A preocupação de uma família com relação ao trafico de entorpecentes, fez com que o pai, desesperado, acionasse a polícia para prender seu filho dependente químico em Alta Floresta. O fato se deu após o jovem V. A. dos S. R. de 20 anos, ficar sumido por mais de três dias.
 
O pai do jovem relata que o entorpecente está destruindo a sua família, tendo em vista que um dos filhos está internado em uma clinica, realizando o processo de desintoxicação e reabilitação. A filha do casal deixou a casa, dizendo não suportar as recaídas do irmão, fato que entristeceu muito os pais.
 
“Minha filha foi embora, a única filha que tinha foi embora por causa dele, por causa da droga, não suportou mais, não agüentou e teve que sair de casa”, relatou o pai.
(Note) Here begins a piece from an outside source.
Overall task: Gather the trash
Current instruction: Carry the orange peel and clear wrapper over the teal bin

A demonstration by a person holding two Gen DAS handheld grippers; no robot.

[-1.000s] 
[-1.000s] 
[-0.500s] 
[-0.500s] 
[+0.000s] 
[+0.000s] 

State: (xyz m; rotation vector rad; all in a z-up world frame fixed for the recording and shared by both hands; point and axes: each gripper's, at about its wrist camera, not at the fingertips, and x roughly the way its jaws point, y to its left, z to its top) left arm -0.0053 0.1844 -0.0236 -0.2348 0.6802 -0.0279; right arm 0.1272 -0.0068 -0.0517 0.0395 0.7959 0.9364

Na casa, as lagrimas tomaram conta, a família já não tem motivos para sorrir. “Vendeu meu carro, bicicleta, capacete, pegou dinheiro dos outros emprestado e tive que pagar, to endividado, não tenho condições mais nem pra trabalhar”, relatou o pai.
 
O jovem relata que há cerca de três anos experimentou a maconha, e desde então sua vida perdeu o sentido, “De repente comecei a fumar a maconha e quando vi, estava bem dizer perdido, de uns dias pra cá já não tenho mais controle de nada”, relatou o rapaz dizendo que até seus documentos pessoais viraram objeto de penhora. “Troquei em droga”.
 
Para a mãe, só resta mesmo a fé, “Amanheci dias ai de joelho orando, pedindo a Deus pra que ele parecesse, vivo, morto, de qualquer jeito, eu só queria que ele aparecesse”, falou a mãe, chorando ao lembrar-se de noites angustiantes em que o filho saiu e não retornou.
 
Afirmando que o filho, antes de conhecer as drogas, era um rapaz trabalhador, que auxiliava o pai no oficio de pedreiro, a mãe faz um apelo às autoridades, para que consigam a internação do filho em uma clinica de reabilitação, “Eu só queria que as autoridades vissem isso, os traficantes estão destruindo as famílias, eles podiam pensar nos filhos deles, nas mães deles, porque é muito dolorido, muito, muito mesmo”.